I am supposed to read and parse this string via .NET(4) and it broke 3 out of 14 library mentioned in C# section of Json.org (didn't try rest of them). To make the problem go away, I wrote following function to fix the issue with single and double quotes.

public static string JSONBeautify(string InStr){
    bool inSingleQuote = false;
    bool inDoubleQuote = false;
    bool escaped = false;

    StringBuilder sb = new StringBuilder(InStr);
    sb = sb.Replace("`", "<°)))><"); // replace all instances of "grave accent" to "fish" so we can use that mark later. 
                                        // Hopefully there is no "fish" in our JSON
    for (int i = 0; i < sb.Length; i++) {
        switch (sb[i]) {

            case '\\':
                if (!escaped)
                    escaped = true;
                else 
                    escaped = false;
                break;
            case '\'':
                if (!inSingleQuote && !inDoubleQuote) {
                    sb[i] = '"';            // Change opening single quote string markers to double qoute
                    inSingleQuote = true;
                } else if (inSingleQuote && !escaped) {
                    sb[i] = '"';            // Change closing single quote string markers to double qoute
                    inSingleQuote = false;
                } else if (escaped) {
                    escaped = false;
                }
                break;
            case '"':
                if (!inSingleQuote && !inDoubleQuote) {
                    inDoubleQuote = true;   // This is a opening double quote string marker
                } else if (inSingleQuote && !escaped) {
                    sb[i] = '`';            // Change unescaped double qoute to grave accent
                } else if (inDoubleQuote && !escaped) {
                    inDoubleQuote = false; // This is a closing double quote string marker
                } else if (escaped) {
                    escaped = false;
                }
                break;
            default:
                escaped = false;
                break;
        }
    }
    return sb.ToString()
        .Replace("\\/", "/")        // Remove all instances of escaped / (\/) .hopefully no smileys in string
        .Replace("`", "\\\"")       // Change all "grave accent"s to escaped double quote \"
        .Replace("<°)))><", "`")   // change all fishes back to "grave accent"
        .Replace("\\'","'");        // change all escaped single quotes to just single quote
}

Now JSONlint only complains about attribute names and I can use both JSON.NET and SimpleJSON libraries to parse above JSON.

Question

I am sure my code is not the best way of fixing mentioned JSON. Is there any scenario that my code might break? Is there a better way of doing this?


Solution

  • You need to run this through JavaScript. Fire up a JavaScript parser in .net. Give the string as input to JavaScript and use JavaScript's native JSON.stringify to convert:

    obj = {
        "user":'180111',
        "title":'I\'m sure "E pluribus unum" means \'Out of Many, One.\' \n\nhttp://en.wikipedia.org/wiki/E_pluribus_unum.\n\n',
        "date":'2007/01/10 19:48:38',
        "id":"3322121",
        "previd":"112211",
        "body":"\'You\' can \"read\" more here [url=http:\/\/en.wikipedia.org\/?search=E_pluribus_unum]E pluribus unum[\/url]'s. Cheers \\*/ :\/",
        "from":"112221",
        "username":"mikethunder",
        "creationdate":"2007\/01\/10 14:04:49"
    }
    
    console.log(JSON.stringify(obj));
    document.write(JSON.stringify(obj));

    Please remember that the string (or rather object) you've got isn't valid JSON and can't be parsed with a JSON library. It needs to be converted to valid JSON first. However it's valid JavaScript.

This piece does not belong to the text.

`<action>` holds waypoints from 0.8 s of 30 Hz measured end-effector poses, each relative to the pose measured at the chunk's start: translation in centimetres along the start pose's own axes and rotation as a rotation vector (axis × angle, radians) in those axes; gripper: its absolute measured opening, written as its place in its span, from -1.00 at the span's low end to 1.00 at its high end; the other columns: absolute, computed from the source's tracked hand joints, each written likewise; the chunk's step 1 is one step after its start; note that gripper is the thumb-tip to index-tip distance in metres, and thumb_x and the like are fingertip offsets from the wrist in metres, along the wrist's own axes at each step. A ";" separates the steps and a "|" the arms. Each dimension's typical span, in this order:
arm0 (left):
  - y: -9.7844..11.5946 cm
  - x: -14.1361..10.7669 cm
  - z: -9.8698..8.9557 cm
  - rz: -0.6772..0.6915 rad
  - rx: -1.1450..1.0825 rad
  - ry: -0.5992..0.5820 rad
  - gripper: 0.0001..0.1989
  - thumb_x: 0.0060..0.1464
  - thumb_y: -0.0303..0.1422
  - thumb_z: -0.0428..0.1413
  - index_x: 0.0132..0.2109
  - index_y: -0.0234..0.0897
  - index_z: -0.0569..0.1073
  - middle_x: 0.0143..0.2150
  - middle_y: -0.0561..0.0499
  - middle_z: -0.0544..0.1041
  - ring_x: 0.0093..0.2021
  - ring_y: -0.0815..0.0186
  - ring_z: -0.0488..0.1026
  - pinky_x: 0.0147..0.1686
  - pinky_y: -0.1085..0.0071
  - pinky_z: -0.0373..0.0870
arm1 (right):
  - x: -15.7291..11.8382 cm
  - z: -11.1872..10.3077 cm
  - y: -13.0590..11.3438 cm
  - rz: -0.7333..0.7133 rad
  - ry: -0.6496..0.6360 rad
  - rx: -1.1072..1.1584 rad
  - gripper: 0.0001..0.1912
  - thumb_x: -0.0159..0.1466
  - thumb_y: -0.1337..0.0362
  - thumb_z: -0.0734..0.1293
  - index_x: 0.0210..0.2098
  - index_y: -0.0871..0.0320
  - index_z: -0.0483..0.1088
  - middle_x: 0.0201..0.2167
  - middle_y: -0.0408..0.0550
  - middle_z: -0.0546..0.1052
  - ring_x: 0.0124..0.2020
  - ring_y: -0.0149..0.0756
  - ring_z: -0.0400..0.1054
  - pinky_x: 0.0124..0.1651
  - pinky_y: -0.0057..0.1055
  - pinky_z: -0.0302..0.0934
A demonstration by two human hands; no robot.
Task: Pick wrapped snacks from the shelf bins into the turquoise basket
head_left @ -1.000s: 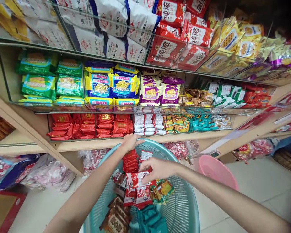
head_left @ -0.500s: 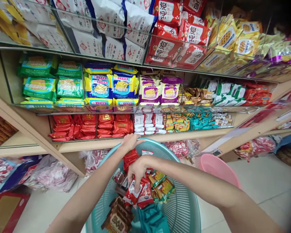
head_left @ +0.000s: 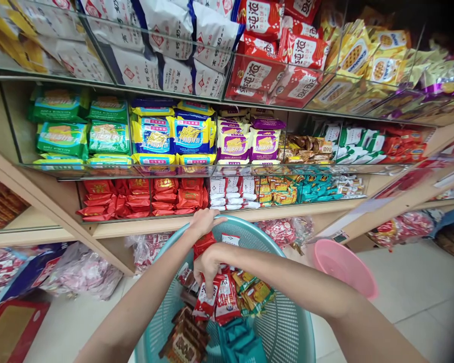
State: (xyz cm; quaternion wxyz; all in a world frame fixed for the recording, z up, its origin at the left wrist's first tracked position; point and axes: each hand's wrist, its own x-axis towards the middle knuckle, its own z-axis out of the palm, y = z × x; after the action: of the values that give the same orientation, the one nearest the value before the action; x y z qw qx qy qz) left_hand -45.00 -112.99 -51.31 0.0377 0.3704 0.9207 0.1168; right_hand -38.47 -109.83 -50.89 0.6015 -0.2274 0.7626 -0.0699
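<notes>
A teal plastic basket [head_left: 291, 302] with perforated walls stands below the shelves. My left hand [head_left: 205, 222] is closed over its far rim. Down inside the basket, my right hand [head_left: 208, 266] has its fingers closed on a red-and-white biscuit packet [head_left: 206, 302]; its fingertips are partly hidden. Another red-and-white packet [head_left: 227, 302] lies beside it. Around them are yellow-green packets [head_left: 254, 292], teal packets [head_left: 242, 342], brown packets [head_left: 185, 337] and red packets [head_left: 204, 244], the last partly behind my right hand.
Glass-fronted shelves hold green biscuit packs [head_left: 62, 136], yellow-and-blue packs [head_left: 153, 133] and a low row of red packs [head_left: 139, 199]. A pink basin [head_left: 344, 267] stands on the floor at the right. Bagged goods [head_left: 85, 272] and a red box [head_left: 17, 327] lie at the left.
My right hand has shifted slightly left, its fingers drawn in more at the red-and-white packet. My left hand stays on the basket's rim.
</notes>
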 end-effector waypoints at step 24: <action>0.0 -0.1 0.0 0.008 0.005 0.005 -0.27 0.07 0.18 -0.39 -0.17 -0.18 0.50 -0.23 -0.18 0.58 -0.18 0.05 0.52 -0.24 0.27 0.34 | -5.5 8.1 1.6 -0.106 0.971 -0.086 -0.31 0.13 0.15 0.35 0.20 0.17 0.11 0.01 0.15 0.42 -0.06 -0.04 0.35 -0.13 -0.23 0.26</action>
State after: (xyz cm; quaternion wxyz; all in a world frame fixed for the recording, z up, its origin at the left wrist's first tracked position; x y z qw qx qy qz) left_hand -44.92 -113.09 -51.30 0.0342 0.3739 0.9196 0.1157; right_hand -30.30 -104.67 -48.83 0.1620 -0.2315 0.9446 -0.1669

    To complete this answer: You can use JavaScriptSerializer in .Net. For this solution you'll need the following assemblies:

    • System.Net
    • System.Web.Script.Serialization

      var webClient = new WebClient();
      string readHtml = webClient.DownloadString("uri to your source (extraterrestrial)");
      var a = new JavaScriptSerializer();
      
      Dictionary<string, object> results = a.Deserialize<Dictionary<string, object>>(readHtml);